Égypte : répression policière et mensonge d’État30/03/20162016Journal/medias/journalnumero/images/2016/03/2487.jpg.445x577_q85_box-0%2C104%2C1383%2C1896_crop_detail.jpg

Dans le monde

Égypte : répression policière et mensonge d’État

Les autorités égyptiennes continuent de proférer des mensonges officiels, après la découverte début février au Caire du cadavre du jeune chercheur italien Giulio Regeni.

Disparu le soir du 25 janvier, jour anniversaire de l’éviction de Moubarak, où la police quadrillait la ville dans le but de disperser tout rassemblement, le jeune homme avait été retrouvé mort, visiblement après avoir été torturé durant plusieurs jours. Niant toute implication dans l’affaire, les services de sécurité ont d’abord fait courir des rumeurs sur de prétendues fréquentations homosexuelles de l’étudiant. Puis l’hypothèse du crime crapuleux a été évoquée. À aucun moment sa famille ni ses amis égyptiens ou italiens ni même les autorités italiennes n’ont accordé de crédit à ces allégations. Tous continuent d’exiger de l’État égyptien la vérité sur l’assassinat de Giulio Regeni.

Or la Sécurité égyptienne vient opportunément de trouver des preuves à l’appui de sa thèse. Un gang de quatre criminels aurait été débusqué, en possession du passeport et du sac de l’étudiant. Malencontreusement tués lors de leur arrestation, ils ne peuvent plus témoigner. Qu’à cela ne tienne, des femmes de la famille de l’un d’eux ont été à leur tour arrêtées, afin sans doute de tenter de rendre plausible la version policière de l’affaire. Les proches de Regeni, au fait des travaux de ce dernier sur le mouvement ouvrier et les syndicats indépendants en Égypte, de ses articles critiques envers la dictature dirigée par l’ex-maréchal Abdel Fatah al-Sissi, ne croient aucunement à cette mise en scène.

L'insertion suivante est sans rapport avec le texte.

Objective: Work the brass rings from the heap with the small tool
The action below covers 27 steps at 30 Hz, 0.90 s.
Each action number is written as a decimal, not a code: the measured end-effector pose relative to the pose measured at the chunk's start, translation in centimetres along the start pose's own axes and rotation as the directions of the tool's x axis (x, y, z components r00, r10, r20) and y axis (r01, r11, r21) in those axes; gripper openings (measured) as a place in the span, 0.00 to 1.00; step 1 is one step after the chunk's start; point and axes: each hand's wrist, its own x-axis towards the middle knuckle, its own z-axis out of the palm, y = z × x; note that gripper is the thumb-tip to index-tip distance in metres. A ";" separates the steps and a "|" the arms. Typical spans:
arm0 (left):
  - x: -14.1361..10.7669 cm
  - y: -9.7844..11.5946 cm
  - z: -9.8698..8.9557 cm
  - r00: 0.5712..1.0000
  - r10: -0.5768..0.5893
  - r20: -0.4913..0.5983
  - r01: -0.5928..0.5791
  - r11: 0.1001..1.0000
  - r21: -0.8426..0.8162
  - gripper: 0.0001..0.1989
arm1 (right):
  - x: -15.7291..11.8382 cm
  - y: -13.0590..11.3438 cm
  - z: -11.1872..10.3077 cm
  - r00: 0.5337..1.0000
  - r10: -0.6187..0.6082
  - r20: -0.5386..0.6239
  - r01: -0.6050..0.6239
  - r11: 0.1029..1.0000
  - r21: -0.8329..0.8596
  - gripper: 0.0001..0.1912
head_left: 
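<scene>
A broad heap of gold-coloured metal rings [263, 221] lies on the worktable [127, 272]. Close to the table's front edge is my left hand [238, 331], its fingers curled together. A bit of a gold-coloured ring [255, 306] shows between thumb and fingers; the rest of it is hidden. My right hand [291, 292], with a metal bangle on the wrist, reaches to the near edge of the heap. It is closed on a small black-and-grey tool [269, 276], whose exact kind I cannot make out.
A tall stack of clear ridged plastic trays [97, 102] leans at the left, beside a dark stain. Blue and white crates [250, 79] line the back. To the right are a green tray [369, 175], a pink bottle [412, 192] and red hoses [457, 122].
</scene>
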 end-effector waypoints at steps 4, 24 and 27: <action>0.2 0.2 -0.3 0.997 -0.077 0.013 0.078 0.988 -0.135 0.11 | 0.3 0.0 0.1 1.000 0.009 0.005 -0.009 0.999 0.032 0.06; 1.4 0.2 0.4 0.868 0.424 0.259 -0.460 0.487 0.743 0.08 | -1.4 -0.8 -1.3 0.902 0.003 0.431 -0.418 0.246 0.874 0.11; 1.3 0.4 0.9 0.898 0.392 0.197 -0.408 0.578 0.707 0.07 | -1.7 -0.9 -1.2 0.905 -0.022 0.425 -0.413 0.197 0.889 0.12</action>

Et ce d’autant moins que, pour un Européen, des dizaines de cas semblables concernant des opposants égyptiens, réels ou supposés, se produisent chaque mois dans le pays. Une ONG a recensé 340 disparitions forcées, rien qu’entre août et novembre 2015, opérées par les sbires de la Sécurité dans le but d’extorquer des aveux sous la torture et, plus largement, de faire taire toute opposition au régime.

L’arsenal de lois répressives édictées en particulier après l’éviction du président Morsi, membre des Frères musulmans, ne semble pourtant pas suffire à faire taire les manifestations de mécontentement dans la population. Les grèves se succèdent, comme récemment celle des éboueurs de la compagnie Nahdat, à Alexandrie, qui ont arrêté plusieurs jours le travail et manifesté pour obtenir le paiement de leurs salaires de janvier et février ; aussitôt que le patron eut promis de régler le problème, les manifestants ont été confrontés à des policiers armés et menaçants.

À la mi-mars, la dernière dévaluation de la livre égyptienne par rapport au dollar s’est immédiatement traduite par une augmentation des prix des produits de première nécessité – le kilo de riz est par exemple passé de 4 livres à 6,50. Le pouvoir risque donc d’avoir de plus en plus à faire face au mécontentement populaire. La répression contre les salariés en grève, les opposants de gauche et tous ceux qui dénoncent la dictature d’al-Sissi ne suffira sans doute pas à faire taire une population de plus en plus appauvrie.